Harold and Kumar are on the way to Amsterdam but get mistaken for terrorists and are sent to Guantanomo Bay where (spoiler alert!) they escape and go on the run to find a guy who can help them (thank goodness they saw him at the airport!) and stop a wedding (thank goodness they saw her at the airport!).
I didn't have high (get it!) expectations when I saw the first one but I loved it. I thought it was hilarious even though I wasn't stoned when I saw it. The sequel just can't compare. It's the same deal with one crazy scenario after another, but each one seems to be just a weaker version of what we already saw in the first one. Neal Patrick Harris is back. The giant bag of weed is back. Even Christopher Meloni returns. But none of these things are as funny as the original.
It's weird that a movie about two guys going to get burgers had a better story then a movie about two guys escaping from prison and being pursued by the law. But that is the case. If you liked the first one, you will be disappointed. If you didn't like the first one, you will hate the sequel.
5.5/10
Doomsday dir. Neil Marshall
I saw this week and here is what I remember about the plot: it didn't really matter. The real point of this movie was to have a hot chick (Rhona Mitra) battle cannibals with mohawks, a giant covered in armor in a gladiator type arena, and a chase sequence where she ramps her car through a graffiti covered bus and a guy's head flies into the camera. Basically lots of cool stuff happens and there is some story about getting a cure for all these people or.... I don't know. It's stupid, but a bunch of badass stuff happens and Rhona Mitra is super hot. Good movie to have on at a party or something because I'm sure it's just as good if you can't hear anything, or if you miss chunks of the story.
7.5/10
True Romance dir. Tony Scott
Huge cast (Balki from "Perfect Strangers" has a bigger role than Brad Pitt, Samuel L. Jackson, and Tony Soprano) but Christian Slater and Patricia Arquette are the stars of this violent love story written by Quentin Tarantino. Clarence (Slater) and Alabama (Arquette) steal a briefcase full of cocaine and try to unload it all at once before the gangsters they stole it from can catch them. Also features:
-- Brad Pitt smoking pot out of bear shaped honey bottle.
-- Val Kilmer as Elvis
-- Balki also has more screen time than Christopher Walken, Dennis Hopper, and a dreadlocked Gary Oldman.
Pretty Awesome. Tarantino's most hollywood-ish script is well taken care of by director Tony Scott (who hollywood-ed up the ending.)
9/10
Across The Universe dir. Julie Taymor
I couldn't watch this whole movie. A bunch of people sing Beatles songs, quote Beatles lyrics, and are named after Beatles characters. I like the Beatles, but I don't like watching actors sing their songs. It seems like people liked this movie, but it was too much for me.

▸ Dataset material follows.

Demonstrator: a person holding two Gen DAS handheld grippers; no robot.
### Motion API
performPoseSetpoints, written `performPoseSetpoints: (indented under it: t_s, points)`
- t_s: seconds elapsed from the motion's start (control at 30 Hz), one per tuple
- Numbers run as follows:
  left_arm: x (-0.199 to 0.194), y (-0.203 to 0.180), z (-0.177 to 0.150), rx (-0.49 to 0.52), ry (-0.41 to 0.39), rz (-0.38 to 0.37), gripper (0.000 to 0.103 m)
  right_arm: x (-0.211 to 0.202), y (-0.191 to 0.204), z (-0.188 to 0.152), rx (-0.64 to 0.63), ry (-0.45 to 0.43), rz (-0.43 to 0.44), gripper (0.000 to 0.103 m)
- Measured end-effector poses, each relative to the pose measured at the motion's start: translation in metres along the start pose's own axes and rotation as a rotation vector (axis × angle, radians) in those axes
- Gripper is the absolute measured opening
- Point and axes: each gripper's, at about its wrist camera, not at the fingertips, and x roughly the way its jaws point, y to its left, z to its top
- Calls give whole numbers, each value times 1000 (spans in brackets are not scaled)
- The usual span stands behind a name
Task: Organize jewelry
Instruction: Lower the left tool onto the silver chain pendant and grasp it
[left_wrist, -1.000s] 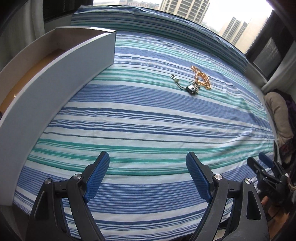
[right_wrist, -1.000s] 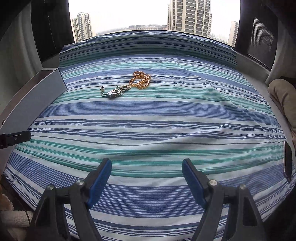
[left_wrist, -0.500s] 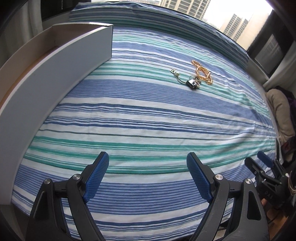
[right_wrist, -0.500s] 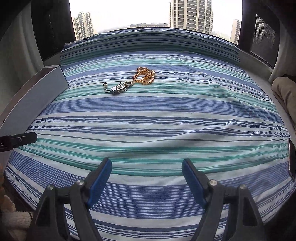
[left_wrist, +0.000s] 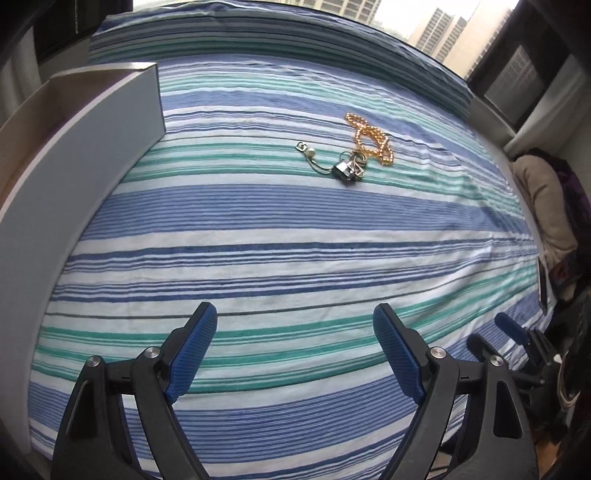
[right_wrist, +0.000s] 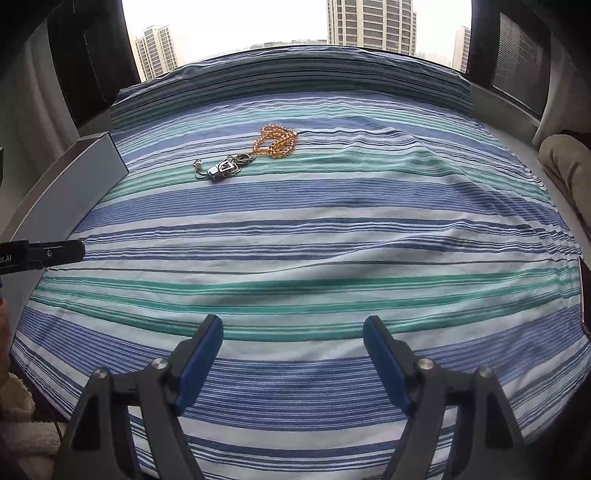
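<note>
A gold bead necklace (left_wrist: 370, 139) lies on the striped bed cover, also in the right wrist view (right_wrist: 276, 141). Touching it is a tangle of silver jewelry (left_wrist: 347, 169) with a pearl piece (left_wrist: 308, 150); it also shows in the right wrist view (right_wrist: 221, 169). A grey open box (left_wrist: 85, 173) stands at the bed's left edge (right_wrist: 70, 188). My left gripper (left_wrist: 294, 343) is open and empty, low over the near edge. My right gripper (right_wrist: 293, 350) is open and empty, also near the front edge, far from the jewelry.
The blue, green and white striped cover (left_wrist: 295, 240) spans the bed. A beige cushion (left_wrist: 543, 206) lies at the right. The right gripper's tips show in the left wrist view (left_wrist: 509, 328). Windows stand behind the bed.
Both grippers have moved forward over the bed, so the jewelry sits closer and lower in both views. Both stay open.
</note>
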Motion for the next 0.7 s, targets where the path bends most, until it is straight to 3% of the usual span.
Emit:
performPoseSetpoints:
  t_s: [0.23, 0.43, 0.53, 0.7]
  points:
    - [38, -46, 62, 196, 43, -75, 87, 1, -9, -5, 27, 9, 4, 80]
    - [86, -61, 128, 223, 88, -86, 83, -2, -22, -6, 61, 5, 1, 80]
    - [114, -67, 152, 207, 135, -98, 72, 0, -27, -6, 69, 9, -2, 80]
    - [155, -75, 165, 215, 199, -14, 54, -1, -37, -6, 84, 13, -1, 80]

4/10 on the off chance it got better.
Shotgun Stories dir. Jeff Nichols
Pretty standard indie drama. Three brothers (Son, Kid, and Boy) live together (Kid and Boy move in from their tent and van, respectively) when their mom comes to tell them their dad died. They "crash" the funeral, attended by the family their dad started after leaving his sons and finding God. They manage to piss off their half-brothers, and things eventually get ugly.
This movie would've been really good if it ended better. Two main characters die suddenly and one of them off camera. The film kind of stumbles towards an anti-climactic ending after that.
7/10
The Man Who Was Thursday (book) G. K. Chesterton
I saw in a magazine that said this was one of the funniest books ever. It's not. It was first published in 1908. It was probably the funniest book ever in 1908.
Anyway a guy working for the police infiltrates an Anarchist group of seven who all have days of the week for names. He finds out he is not the only undercover cop in the group, and things start getting predictable until the end which I had high hopes for, but was disappointed. There's supposedly some sort of Christian allegory but I didn't really get it.
6/10
The Sun Also Rises Ernest Hemingway
After the war, friends get drunk and go to parties and bullfights. Pretty great.